Budget Plans Interfere with Promises of "No Child Left Behind"
Feature Story by civilrights.org staff - 3/18/2003
Last year the No Child Left Behind (NCLB) Act was signed into law with promises of ensuring all students would receive a quality education through accountability and testing. But the demands of the new federal education law have not been accompanied by the funding increases educators and advocates had expected.The Leadership Conference on Civil Rights (LCCR) the nation’s oldest and largest civil rights coalition points to certain discrepancies in NCLB Act and the budget:
- The Administration’s FY 2003 budget cut overall funding for NCLB by $90 million.
- The FY 2004 NCLB authorizes $18.5 billion. President Bush’s budget for FY 2004 proposes on $ 12.3 billion.

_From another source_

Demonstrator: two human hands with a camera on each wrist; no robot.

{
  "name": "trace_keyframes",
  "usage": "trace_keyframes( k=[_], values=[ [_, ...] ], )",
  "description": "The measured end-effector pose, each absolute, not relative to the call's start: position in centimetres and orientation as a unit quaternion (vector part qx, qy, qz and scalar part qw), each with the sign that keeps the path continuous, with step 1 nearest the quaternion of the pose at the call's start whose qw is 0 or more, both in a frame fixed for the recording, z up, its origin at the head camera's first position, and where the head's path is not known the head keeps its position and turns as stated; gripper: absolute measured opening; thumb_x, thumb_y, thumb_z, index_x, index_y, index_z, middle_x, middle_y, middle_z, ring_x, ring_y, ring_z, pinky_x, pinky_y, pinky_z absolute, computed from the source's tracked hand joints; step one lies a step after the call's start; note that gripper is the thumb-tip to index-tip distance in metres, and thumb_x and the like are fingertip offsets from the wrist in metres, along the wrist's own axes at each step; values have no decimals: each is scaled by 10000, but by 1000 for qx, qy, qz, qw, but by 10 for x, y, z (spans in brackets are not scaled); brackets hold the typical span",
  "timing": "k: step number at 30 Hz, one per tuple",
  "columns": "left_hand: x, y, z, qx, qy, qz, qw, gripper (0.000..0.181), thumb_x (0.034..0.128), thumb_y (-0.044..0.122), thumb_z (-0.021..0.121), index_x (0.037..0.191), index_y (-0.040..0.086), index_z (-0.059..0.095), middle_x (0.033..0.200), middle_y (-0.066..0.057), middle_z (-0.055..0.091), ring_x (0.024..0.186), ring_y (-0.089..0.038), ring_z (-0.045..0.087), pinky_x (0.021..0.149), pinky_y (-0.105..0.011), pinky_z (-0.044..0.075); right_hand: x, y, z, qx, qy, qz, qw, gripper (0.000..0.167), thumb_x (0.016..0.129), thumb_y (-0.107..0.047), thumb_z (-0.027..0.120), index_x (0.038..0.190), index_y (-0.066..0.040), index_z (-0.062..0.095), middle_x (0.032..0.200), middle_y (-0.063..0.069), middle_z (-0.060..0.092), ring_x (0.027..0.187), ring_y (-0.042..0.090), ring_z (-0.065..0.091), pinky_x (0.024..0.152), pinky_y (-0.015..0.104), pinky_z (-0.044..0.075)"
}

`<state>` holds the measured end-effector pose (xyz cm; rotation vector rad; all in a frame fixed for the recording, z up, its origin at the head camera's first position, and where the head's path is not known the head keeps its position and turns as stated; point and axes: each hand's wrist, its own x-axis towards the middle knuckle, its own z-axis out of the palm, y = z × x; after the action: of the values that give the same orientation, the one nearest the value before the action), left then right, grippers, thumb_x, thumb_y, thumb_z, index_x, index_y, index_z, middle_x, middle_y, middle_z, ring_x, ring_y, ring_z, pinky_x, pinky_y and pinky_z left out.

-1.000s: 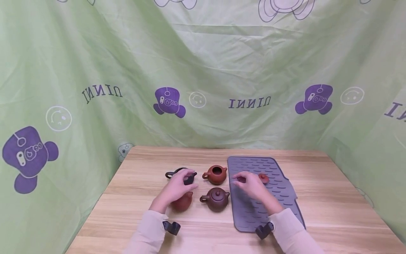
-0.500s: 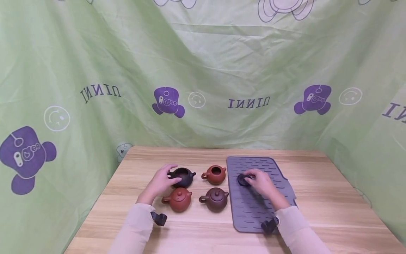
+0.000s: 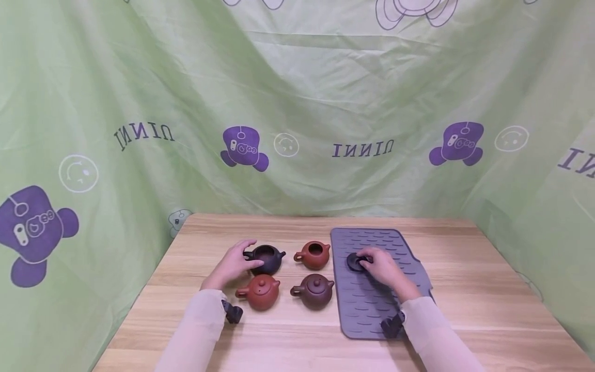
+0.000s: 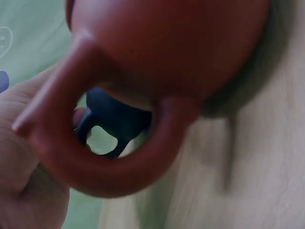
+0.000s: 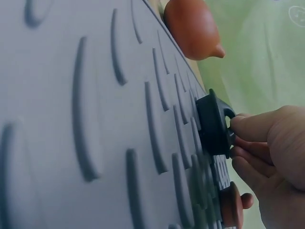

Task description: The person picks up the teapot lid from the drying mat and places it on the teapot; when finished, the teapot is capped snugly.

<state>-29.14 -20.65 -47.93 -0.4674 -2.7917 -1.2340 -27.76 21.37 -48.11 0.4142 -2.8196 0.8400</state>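
Observation:
In the head view my left hand (image 3: 231,265) grips the lidless black teapot (image 3: 271,264) at its handle side, thumb on the near side and a finger behind. The left wrist view shows a red teapot's handle (image 4: 109,179) close up, with the black teapot's handle (image 4: 107,121) and fingertips behind it. My right hand (image 3: 383,267) pinches the raised loop of a black teapot lid (image 3: 354,262), low at the grey mat (image 3: 367,310). In the right wrist view the lid (image 5: 209,124) appears to touch the mat.
A lidded red teapot (image 3: 261,293) stands just in front of the black one. To their right are a lidless orange-red teapot (image 3: 319,258) and a lidded dark brown teapot (image 3: 319,294). A small red lid (image 5: 232,205) lies on the mat beyond my right hand.
My left hand has moved left from above the black teapot to its handle side, uncovering the pot. My right hand has brought the black lid down to the mat, hiding the red lid.

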Motion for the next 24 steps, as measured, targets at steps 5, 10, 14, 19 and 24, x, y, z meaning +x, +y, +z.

- Overall the President Bush’s budget fell more than $ 7 billion dollars of the promised amount of NCLB.
"Even the President’s proposed FY 04 budget plan would also underfund the Title I program, targeted to the nation’s low-income schools, at $12.3 billion instead of the $18.5 billion level authorized by Congress last year," said LCCR Executive Director Wade Henderson. "This funding is badly needed, especially since states and school districts are facing severe financial crises."
New requirements of the law include annual testing from grades three to eight. Progress is to be monitored both overall and within subgroups including race, income level, and disability. If any student subgroup in a school does not make sufficient progress for two years, the school is labeled "in need of improvement." Critics say that schools that have faced a lack of equitable funding for years will face sanctions for not showing improvement. Once a school is labeled in need of improvement, students may transfer out to other schools, and if there is failure to improve after five years the school may be shut down.
Many people who championed the law at first are now expressing concern. "We were optimistic about being able to make No Child Left Behind work when a very good budget was passed with the law. ...Now we feel that its going to make it impossible to implement the law," explained Sandra Feldman, president of the American Federation of Teachers.